Copy each line below in which the word "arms" occurs.

..............................

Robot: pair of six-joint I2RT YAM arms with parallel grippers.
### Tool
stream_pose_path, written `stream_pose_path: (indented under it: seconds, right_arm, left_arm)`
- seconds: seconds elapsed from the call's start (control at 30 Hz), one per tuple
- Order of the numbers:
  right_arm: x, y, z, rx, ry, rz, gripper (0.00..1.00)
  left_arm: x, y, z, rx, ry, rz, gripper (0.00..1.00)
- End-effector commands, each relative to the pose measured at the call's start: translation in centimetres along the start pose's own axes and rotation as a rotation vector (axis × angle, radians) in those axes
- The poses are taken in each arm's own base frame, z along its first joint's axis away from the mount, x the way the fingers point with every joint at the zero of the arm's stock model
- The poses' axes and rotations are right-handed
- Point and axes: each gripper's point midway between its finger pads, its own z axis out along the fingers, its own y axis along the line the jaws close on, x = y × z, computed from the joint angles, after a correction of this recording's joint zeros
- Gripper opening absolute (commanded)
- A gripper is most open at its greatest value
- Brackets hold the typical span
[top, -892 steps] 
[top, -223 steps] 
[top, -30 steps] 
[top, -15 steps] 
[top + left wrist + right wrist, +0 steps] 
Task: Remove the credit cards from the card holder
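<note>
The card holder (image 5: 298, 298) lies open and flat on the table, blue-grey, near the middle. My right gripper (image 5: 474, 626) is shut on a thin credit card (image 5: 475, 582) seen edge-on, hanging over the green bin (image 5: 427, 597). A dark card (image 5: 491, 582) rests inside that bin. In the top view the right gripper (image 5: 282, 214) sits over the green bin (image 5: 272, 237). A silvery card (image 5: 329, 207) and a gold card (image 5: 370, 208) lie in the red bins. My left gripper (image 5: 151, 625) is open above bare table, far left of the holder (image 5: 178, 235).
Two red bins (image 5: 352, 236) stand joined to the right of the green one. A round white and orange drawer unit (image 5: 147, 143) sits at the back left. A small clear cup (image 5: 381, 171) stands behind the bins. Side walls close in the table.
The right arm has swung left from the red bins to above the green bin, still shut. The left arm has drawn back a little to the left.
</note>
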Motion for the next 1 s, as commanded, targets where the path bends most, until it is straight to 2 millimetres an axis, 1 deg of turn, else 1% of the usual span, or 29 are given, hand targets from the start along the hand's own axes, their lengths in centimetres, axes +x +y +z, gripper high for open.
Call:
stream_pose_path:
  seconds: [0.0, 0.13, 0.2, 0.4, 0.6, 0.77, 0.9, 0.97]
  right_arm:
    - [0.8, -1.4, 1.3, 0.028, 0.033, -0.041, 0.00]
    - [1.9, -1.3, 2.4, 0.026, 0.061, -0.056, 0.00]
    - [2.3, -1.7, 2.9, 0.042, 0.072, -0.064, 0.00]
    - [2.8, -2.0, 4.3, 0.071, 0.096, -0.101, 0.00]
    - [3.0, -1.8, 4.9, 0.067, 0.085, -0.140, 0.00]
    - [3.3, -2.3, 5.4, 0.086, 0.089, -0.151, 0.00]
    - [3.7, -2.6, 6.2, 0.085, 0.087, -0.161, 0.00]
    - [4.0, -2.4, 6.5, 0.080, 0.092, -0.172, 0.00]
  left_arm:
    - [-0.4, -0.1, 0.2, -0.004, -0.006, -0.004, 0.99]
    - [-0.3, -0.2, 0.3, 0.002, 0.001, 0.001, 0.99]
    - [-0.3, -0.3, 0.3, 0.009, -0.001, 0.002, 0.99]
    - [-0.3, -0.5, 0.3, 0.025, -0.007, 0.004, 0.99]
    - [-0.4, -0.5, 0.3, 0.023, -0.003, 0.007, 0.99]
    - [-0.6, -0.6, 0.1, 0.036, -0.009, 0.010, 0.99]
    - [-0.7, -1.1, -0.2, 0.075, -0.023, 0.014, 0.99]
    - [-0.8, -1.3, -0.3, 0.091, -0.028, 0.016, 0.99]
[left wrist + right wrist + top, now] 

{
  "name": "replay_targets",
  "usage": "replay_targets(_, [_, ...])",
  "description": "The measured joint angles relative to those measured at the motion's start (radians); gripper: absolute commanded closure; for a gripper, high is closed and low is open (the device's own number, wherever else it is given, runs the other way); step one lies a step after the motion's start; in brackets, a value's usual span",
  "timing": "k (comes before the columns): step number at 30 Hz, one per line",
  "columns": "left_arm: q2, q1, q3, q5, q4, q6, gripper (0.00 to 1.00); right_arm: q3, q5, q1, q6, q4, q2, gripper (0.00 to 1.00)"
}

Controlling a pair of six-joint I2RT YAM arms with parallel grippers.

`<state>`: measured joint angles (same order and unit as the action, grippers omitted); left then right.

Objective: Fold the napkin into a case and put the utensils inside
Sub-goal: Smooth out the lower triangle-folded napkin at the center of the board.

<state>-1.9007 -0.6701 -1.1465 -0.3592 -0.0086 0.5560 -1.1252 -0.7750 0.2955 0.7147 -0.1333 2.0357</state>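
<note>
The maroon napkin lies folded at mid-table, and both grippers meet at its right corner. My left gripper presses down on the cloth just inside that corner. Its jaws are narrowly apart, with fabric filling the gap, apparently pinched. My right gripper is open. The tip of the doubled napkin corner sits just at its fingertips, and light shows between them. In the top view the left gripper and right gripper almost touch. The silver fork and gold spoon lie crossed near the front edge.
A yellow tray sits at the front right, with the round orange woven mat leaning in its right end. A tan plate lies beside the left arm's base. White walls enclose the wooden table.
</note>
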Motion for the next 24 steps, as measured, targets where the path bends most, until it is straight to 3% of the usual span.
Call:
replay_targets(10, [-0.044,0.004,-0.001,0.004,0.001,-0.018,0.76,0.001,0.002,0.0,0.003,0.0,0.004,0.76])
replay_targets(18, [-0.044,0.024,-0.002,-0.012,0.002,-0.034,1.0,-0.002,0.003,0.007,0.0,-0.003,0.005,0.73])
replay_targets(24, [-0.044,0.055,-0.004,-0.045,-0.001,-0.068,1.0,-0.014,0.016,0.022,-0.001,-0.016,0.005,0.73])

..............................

### OUTPUT BELOW
Robot: pair of six-joint I2RT YAM arms with parallel grippers.
Controlling a pair of six-joint I2RT YAM arms with parallel grippers.

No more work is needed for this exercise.